Depending on the scenario, and at production cost of 2 $/GJ (lower range of coal), the energy crop potential is in the order of 150–250 Exajoules per year, which at a conversion efficiency of 40% corresponds to 15–30 PWhel, or roughly 30%–60% of future electricity demand. If 10% of available biomass were used for power purposes, this would equate to 3%–6% of global electricity demand by 2050, which agrees with estimates in [59].
The economic potentials given above are relatively evenly spread across world areas, but they vary significantly between scenarios, ranging between 0 and 70 PWh/year. Many uncertainties related to future biomass potentials exist because of uncertain future demand for food, population, economic growth, future diets, the type of future food production systems, productivity, (increased) use of bio-materials, and condition and availability of degraded land, amongst others [338].
The sensitivity of results is also expressed in the differences of the assessment by Hoogwijk et al. [335] with a study by Field et al. [331]. The latter authors estimate the potentially harvestable biomass energy source to be only 27 Exajoules, which, if fully utilised for power generation at future conversion efficiencies of 40%, would translate into 3 PWh/year of biomass electricity, which is considerably below estimates in [335].
Assuming a scenario where biomass power supplies 3% of global electricity by 2050, and 4 PWh/year by 2100, the mitigation potential would be in the order of 100 Gt CO2.
The algal biofuel industry is still in its early research stages, but if successful, the potential of biomass from microalgae for carbon sequestration is substantial, given that marine microalgae were responsible for global atmospheric CO2 decreases during the Jurassic period [339].

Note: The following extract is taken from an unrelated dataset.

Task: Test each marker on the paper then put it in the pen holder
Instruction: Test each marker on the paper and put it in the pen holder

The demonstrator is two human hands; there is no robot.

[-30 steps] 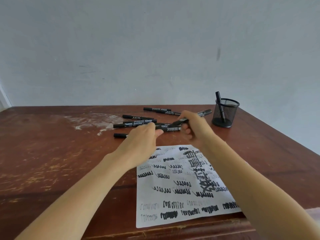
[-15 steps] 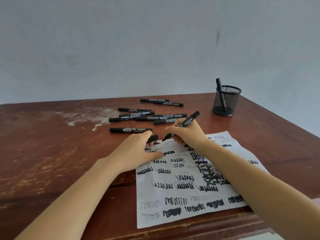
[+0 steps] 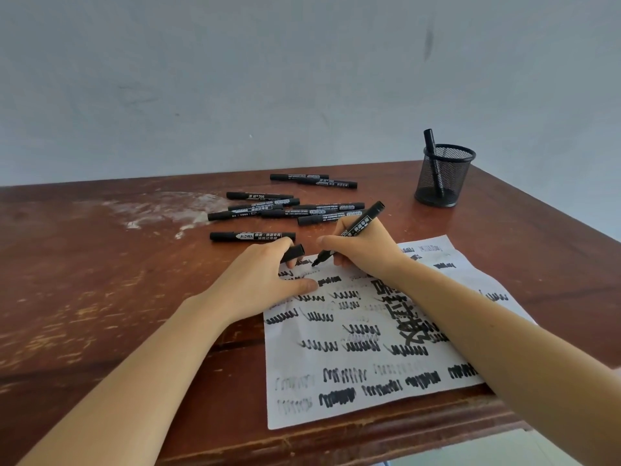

11.3. Biomass-fired and co-fired power plants

11.3.1. Technical principle

World primary production of biomass for human purposes occurs to about two thirds (115 Gt/y) in terrestrial environments, and one third (55 Gt/y) in marine environments. Biomass productivity of environments varies greatly: Whilst tropical forests, reefs and estuaries can produce around 2 kg/m2, desert and open ocean are much less productive at about 0.1 kg/m2.
Currently, biomass is mainly used for liquid fuel production, using either (1st-generation) fuel crops (such as sugarcane for ethanol in Brazil, corn for ethanol in the USA, oilseed rape for biodiesel in Germany, and palm oil for biodiesel in Malaysia, and Jatropha curcas seeds in India [340]). Power generation is a small user of biomass, mostly in form of forestry residues, agricultural residues, sawmill residues, or urban waste. Agricultural residues are only available from crops that are not wholly utilised. Also care must be taken to allow some of the residue to remain in the soil for to maintain erosion resistance and long-term productivity.
Biomass is used for power generation both in form of biomass firing and biomass co-firing of conventional plants. Currently, biomass co-firing in coal-fired power plants is its most effective use. In some co-firing operations, biomass is mixed with coal and fed through the coal feeding system. Alternatively, biomass and coal can be kept in separate feeding system and only mixed once in the boiler. Currently, combustion of biomass and municipal waste for power generation using steam turbines is not as efficient as coal combustion (15%–20%; [30], but can improve to 30% if dry biomass such as high-quality wood chips are used; see Fig. 3 in [341]), however co-firing of up to 10% of biomass does not appear to lead to significant derating of the boiler and changes of the handling equipment. Because of their size and decentralised operation, small Combined Heat & Power (CHP) plants are well suited to utilise biomass.
If used for electricity generation with more efficient gas and combined cycle turbines, biomass has to undergo a gasification process, which is achieved either in a gasifier producing syngas (gasification is the partial combustion of solid fuels at temperatures around 800 °C to produce syngas), through anaerobic digestion or pyrolysis resulting in biogas, or by capturing landfill or water treatment plant emissions. Integrated gasification of biomass is under development, but currently only implemented for combusting black liquor in combined-cycle plants in pulp and paper industries.
In addition to conventional energy crops, residues and wastes, switchgrass, as well as short-rotation poplar, eucalyptus and willow plantations have recently started to contribute to power plant feedstocks [328,333]. However, currently, wastes and residues represent the main input into biomass power [59]. Biomass is mostly combusted in close proximity to the harvesting areas, often for dedicated purposes such as residues combustion in raw sugar and molasses production, or pulp and paper production [333]. A relatively recent development is biomass derived from microalgae (single-celled or small colonial algae). These organisms produce triglycerides or hydrocarbons, which can be transformed into commercially usable biofuels. At present, cultured microalgae from public collections or new, engineered strains are trialled by several research groups. Large-scale cultivation would utilise flue gases from power plants and anaerobically fermented sewage [339].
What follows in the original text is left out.